Paris (EFE).- At least 667 people have been arrested last night in France, the third consecutive riot after the death of a young man in Nanterre by a shot by the police when he tried to flee from a checkpoint.
The figure has been released by the Minister of the Interior, Gérald Darmanin, in a message on his Twitter account and related it to the “firm” instructions given by his department.
According to Darmanin, who had deployed 40,000 agents to try to prevent the riots from recurring, police, gendarmes and firefighters had to “face unusual violence.”
Protests come to Paris
Once again, the epicenter of the protests has been the city of Nanterre, on the immediate periphery of Paris, where a bank agency was burned down and several public buildings such as schools and a tax center suffered serious damage.

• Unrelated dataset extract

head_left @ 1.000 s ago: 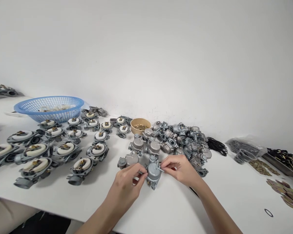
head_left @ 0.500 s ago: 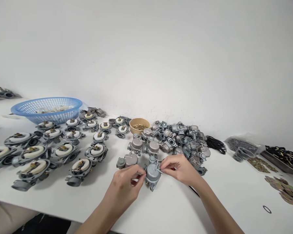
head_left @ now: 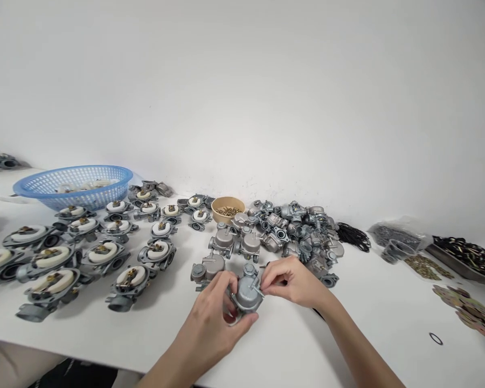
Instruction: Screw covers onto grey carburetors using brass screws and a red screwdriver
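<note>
Since a moment ago, left hand has slid under the grey carburetor, fingers wrapped around it. Right hand pinches its top fitting above the tabletop.

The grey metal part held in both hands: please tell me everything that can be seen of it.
The carburetor looks like cast grey metal with a dull shine. A rounded bowl faces the camera, a small round cap sits at its top, and a thin pin sticks out on its right. It is tilted, at or just above the white table, in front of similar units. The left hand cups it from below and the left; the right hand pinches the pin side with its fingertips.
</note>
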### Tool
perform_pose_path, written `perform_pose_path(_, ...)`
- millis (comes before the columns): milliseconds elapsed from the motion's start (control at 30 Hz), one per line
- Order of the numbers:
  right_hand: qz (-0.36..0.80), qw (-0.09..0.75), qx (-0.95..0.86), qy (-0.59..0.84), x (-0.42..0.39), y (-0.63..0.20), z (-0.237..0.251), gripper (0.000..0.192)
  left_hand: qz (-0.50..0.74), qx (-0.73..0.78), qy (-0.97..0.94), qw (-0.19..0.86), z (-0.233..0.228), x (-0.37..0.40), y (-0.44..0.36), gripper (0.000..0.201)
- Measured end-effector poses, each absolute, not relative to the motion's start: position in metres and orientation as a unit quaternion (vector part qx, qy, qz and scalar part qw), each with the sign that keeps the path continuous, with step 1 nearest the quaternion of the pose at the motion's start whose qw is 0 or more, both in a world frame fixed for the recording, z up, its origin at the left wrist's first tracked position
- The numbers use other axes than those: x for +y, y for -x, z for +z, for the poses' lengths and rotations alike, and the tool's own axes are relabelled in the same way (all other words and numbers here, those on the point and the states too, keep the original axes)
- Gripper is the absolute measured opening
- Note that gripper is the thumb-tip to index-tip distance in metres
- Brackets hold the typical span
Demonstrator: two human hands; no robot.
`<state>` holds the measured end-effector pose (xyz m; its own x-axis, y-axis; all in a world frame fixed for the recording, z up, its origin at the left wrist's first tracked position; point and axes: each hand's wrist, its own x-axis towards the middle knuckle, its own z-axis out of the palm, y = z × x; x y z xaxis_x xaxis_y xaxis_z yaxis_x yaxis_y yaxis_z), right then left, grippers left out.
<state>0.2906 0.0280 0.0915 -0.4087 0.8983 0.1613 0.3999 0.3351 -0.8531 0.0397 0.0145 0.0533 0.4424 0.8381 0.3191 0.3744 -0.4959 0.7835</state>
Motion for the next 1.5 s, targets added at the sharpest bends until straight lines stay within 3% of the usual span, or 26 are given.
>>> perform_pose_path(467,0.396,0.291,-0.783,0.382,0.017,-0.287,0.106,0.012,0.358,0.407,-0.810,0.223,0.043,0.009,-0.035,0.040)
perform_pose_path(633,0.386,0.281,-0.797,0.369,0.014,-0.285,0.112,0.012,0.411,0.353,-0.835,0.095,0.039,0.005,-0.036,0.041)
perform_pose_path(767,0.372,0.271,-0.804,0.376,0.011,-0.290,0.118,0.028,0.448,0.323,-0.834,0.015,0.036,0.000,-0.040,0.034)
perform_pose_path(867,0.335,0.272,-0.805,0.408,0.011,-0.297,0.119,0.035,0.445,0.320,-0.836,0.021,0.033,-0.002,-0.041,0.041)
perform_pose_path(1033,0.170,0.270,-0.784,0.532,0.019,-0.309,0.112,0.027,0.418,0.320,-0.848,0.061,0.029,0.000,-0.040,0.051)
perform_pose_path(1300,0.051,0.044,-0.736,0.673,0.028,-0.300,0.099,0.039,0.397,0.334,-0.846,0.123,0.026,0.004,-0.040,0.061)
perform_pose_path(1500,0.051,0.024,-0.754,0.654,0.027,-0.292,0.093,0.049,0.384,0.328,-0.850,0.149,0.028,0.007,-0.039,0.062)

But the wave of violence was not limited to sensitive neighborhoods in the Paris region, but also reached the capital, where there was looting of shops in the Les Halles neighborhood, in the center, and many other cities.
French President Emmanuel Macron has convened a crisis cell that will meet at 1:00 p.m. local time (11:00 GMT) on his return from Brussels, where he is participating in the European Council.
Yesterday he already presided over one early in the morning at the Ministry of the Interior with several members of his Government, to analyze the situation caused by some disturbances that he described as “unjustifiable”.